The possibility of time travel

Vishaka asked:

Is travelling back in time really possible? do time machines really work?

Answer by Geoffrey Klempner

A few years ago, I had the opportunity to research this question when I was asked to write an Afterword to a new edition of David Gerrold’s sci-fi classic The Man Who Folded Himself published by Benbella Books. (See http://klempner.freeshell.org/articles/afterword.html.)

I started by reading H.G. Wells The Time Machine which gives the traditional view of time travel that generates the so-called ‘time travel paradoxes’. For example, if travelling back in time was really possible you could accidentally kill your grandfather in which case, logically, you ought to cease to exist.

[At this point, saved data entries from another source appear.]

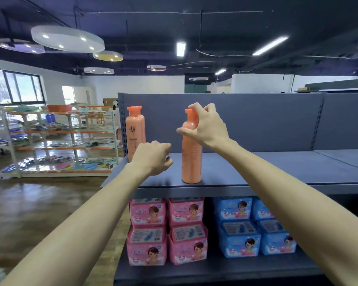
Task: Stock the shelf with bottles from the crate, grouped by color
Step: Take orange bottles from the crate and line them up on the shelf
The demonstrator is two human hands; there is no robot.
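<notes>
Right hand (205, 126) around smooth cylindrical bottle (191, 157)

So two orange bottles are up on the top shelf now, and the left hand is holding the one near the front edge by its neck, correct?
Not quite: the head view shows the right hand gripping the neck of the front orange bottle. The left hand is loosely curled beside it, holding nothing. The rest stands: two orange bottles are on the top shelf, the other one further back at the left.

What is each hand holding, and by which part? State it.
Right hand grips the orange bottle by its cap and neck. Left hand holds nothing.
</notes>
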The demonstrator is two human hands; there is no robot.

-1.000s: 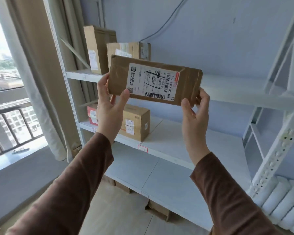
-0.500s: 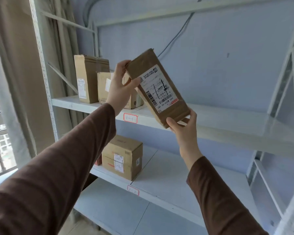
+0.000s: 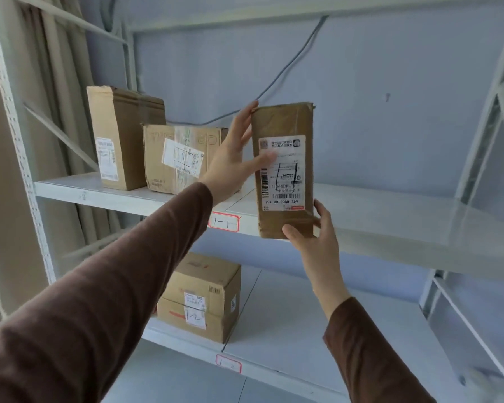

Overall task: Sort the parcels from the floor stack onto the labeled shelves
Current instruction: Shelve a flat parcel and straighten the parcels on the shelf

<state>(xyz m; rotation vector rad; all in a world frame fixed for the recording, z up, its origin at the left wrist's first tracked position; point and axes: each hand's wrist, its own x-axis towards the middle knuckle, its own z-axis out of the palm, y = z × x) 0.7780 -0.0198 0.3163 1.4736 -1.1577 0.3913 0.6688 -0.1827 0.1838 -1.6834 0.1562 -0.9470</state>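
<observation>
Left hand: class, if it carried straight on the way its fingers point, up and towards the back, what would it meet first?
Probably the blue back wall above the upper shelf. The left hand already touches the upright parcel beside it; depth is hard to judge.

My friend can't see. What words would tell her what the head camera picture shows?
Two hands hold a flat brown parcel upright at the shelf tagged 1-1: the left hand steadies its side, the right hand grips its bottom. Two boxes stand on that shelf, and another box sits on the shelf below.
</observation>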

H.G. Wells chooses simply to ignore the paradoxes. His novel is no less entertaining for that. Other science fiction writers have come up with dubious fixes. For example, as my jeep runs over a boy who turns out to be my grandfather, I gradually fade away into nothing as the ‘time lines adjust themselves’. Or my grandfather miraculously comes back to life. Or, supposing that I deliberately tried to kill my grandfather, every attempt fails for one obscure reason or another.

Time travel is illogical. The impossibility of a time machine has nothing to do with technology. It requires contradictory propositions to be true (for example, ‘My grandfather lived a long and uneventful life,’ ‘My grandfather was run over and killed by a jeep when he was 9 years old’).

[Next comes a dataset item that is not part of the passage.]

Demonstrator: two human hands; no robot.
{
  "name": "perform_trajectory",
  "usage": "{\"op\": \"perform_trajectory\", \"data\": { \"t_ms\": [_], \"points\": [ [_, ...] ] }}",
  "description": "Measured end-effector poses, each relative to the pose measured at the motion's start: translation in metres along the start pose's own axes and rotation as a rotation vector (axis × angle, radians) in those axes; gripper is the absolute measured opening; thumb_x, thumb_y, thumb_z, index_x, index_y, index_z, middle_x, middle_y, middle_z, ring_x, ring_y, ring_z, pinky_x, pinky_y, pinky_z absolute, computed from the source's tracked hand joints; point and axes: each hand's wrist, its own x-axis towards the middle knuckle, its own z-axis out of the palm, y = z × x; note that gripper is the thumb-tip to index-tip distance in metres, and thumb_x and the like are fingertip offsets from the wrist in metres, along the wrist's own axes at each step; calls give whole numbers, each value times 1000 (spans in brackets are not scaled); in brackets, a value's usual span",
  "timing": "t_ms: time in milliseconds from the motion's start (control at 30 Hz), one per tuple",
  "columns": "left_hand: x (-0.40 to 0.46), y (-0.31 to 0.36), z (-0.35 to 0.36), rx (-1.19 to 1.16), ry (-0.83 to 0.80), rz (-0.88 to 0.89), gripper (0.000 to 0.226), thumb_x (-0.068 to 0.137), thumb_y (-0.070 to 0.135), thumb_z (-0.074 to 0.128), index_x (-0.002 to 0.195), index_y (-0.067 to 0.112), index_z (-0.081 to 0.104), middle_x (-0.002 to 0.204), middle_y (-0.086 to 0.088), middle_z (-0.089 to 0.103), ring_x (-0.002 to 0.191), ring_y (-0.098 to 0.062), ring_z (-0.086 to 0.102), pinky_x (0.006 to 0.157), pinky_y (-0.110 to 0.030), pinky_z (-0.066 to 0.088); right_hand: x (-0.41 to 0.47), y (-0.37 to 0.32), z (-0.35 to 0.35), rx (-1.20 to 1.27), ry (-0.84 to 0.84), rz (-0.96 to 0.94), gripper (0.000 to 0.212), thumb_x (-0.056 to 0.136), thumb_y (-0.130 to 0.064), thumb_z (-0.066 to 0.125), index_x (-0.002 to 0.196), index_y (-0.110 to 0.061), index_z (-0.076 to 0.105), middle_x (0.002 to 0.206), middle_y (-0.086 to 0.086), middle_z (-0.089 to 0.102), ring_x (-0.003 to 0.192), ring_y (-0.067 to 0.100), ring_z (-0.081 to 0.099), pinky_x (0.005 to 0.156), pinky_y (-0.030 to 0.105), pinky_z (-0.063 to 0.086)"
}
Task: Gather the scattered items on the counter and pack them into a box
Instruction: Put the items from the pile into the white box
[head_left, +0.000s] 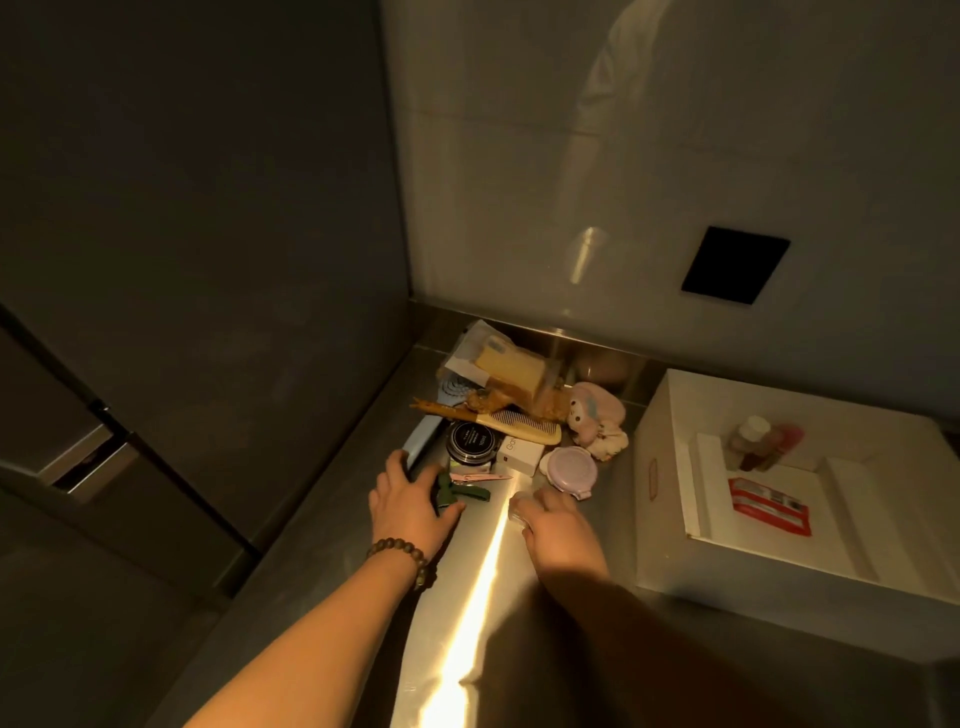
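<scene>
A pile of small items lies at the back left of the steel counter (483, 582). It holds a black round jar (470, 441), a small white carton (522, 455), a lilac lidded pot (567, 470), a cream comb (527, 423), a pink plush toy (595, 415), a yellow box in clear wrap (511, 370) and a flat blue item (418, 441). My left hand (410, 501) lies at the pile's near edge with its fingers curled on a green hair clip (449, 492). My right hand (553, 525) is palm down beside it, fingers closed on a small clear item (518, 512). The white box (670, 415) stands at the right.
Inside the white box lie a red packet (770, 506) and small bottles (763, 441) among white dividers. A pink clip (480, 476) lies by the jar. A dark cabinet wall (234, 260) stands along the counter's left side, and a tiled wall with a black plate (735, 265) is behind.
</scene>
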Motion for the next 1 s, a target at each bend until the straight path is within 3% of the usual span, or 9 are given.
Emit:
{"op": "perform_trajectory", "data": {
  "t_ms": [133, 267, 433, 533, 667, 800, 1000],
  "points": [
    [-11, 0, -1, -158, 13, -5, 50, 73, 45, 72, 116, 25, 58, 133, -6, 34, 121, -25, 36, 101, -36, 32, -6, 1, -1, 21, 15, -7, 41, 91, -11, 45, 129, -27, 48, 130, 6, 47, 119, 24, 39, 92, 30, 38],
    [-25, 4, -13, -316, -7, -3, 53, 72, 41, 75, 118, 25, 56, 115, 4, 49, 110, -15, 45, 92, -27, 40, -11, -4, -5, 91, 78, -53, 41, 91, -17, 50, 130, -29, 50, 130, 3, 50, 119, 22, 41, 94, 29, 37],
    [-31, 25, -45, -452, 37, 87, 51, 71, 36, 77, 117, 26, 56, 107, 10, 53, 98, -4, 51, 77, -5, 33, -13, -21, -38, 286, 240, -178, 43, 88, -15, 59, 129, -30, 53, 127, 0, 53, 117, 18, 43, 95, 32, 41],
    [-28, 49, -67, -482, 56, 158, 51, 72, 37, 76, 117, 26, 55, 107, 12, 56, 96, -1, 53, 76, -6, 37, -18, -19, -73, 379, 347, -186, 40, 88, -14, 61, 126, -28, 56, 127, -1, 53, 119, 18, 44, 97, 32, 42],
    [-21, 92, -88, -482, 68, 267, 49, 73, 34, 76, 116, 32, 53, 109, 13, 54, 102, -6, 53, 85, -20, 44, -28, 5, -126, 435, 493, -158, 41, 88, -16, 64, 124, -33, 56, 126, -6, 53, 120, 13, 45, 95, 31, 45],
    [-10, 146, -107, -523, 81, 379, 50, 73, 30, 77, 117, 27, 53, 107, 17, 51, 100, -1, 52, 82, -12, 41, -42, 59, -173, 422, 556, -80, 41, 88, -21, 65, 125, -34, 55, 126, -7, 54, 113, 10, 50, 87, 23, 38],
    [3, 250, -118, -653, 49, 522, 47, 71, 29, 78, 112, 30, 54, 99, 22, 50, 91, 6, 51, 77, -10, 42, -73, 145, -208, 416, 584, 146, 38, 92, -19, 60, 128, -30, 54, 127, 1, 55, 106, 17, 55, 90, 32, 48]
  ]
}}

One of the things that makes Gerrold’s novel so interesting is his solution to the paradoxes. Time travel isn’t really time travel at all, because every time you ‘hop’ to a time in the future or the past what you are really doing is creating an alternative ‘future’ or ‘past’. In that way, you can meet alternative versions of you, change the history of ‘the world’ to meet your requirements or aesthetic taste. The one thing you can’t do is go back to where you started, as H.G. Wells’ time traveller did, because ‘where you started’ is also a different world.

One criticism that could be made of my essay is that I don’t consider the possibility that reality itself might be malleable, that what makes a ‘world’ isn’t just a hard set of ‘facts in logical space’. Although my grandfather lived to old age, isn’t it still possible to bring about his death without simultaneously committing suicide? Can’t we just change the past a bit, while keeping other subsequent events the same?

For example, someone who believes in God might pray that they have passed the exam, while they actually hold the results envelope in their hand. This implies that whatever did happen in the past can be altered now, if only by God’s will. As an atheist, that’s not something I believe, but I can imagine someone believing it. It creates a problem for logic, to be sure, but we can still describe what such a person is thinking without obvious self-contradiction.

Just to think what God would have to do to change my ‘fail’ to a ‘pass’, or what would have to happen in order that I live even though my grandfather died at the age of 9, is mind-boggling. The world would have to be a very strange place indeed, if that could happen, more like a fluid dream than reality. But then, maybe that’s all it is?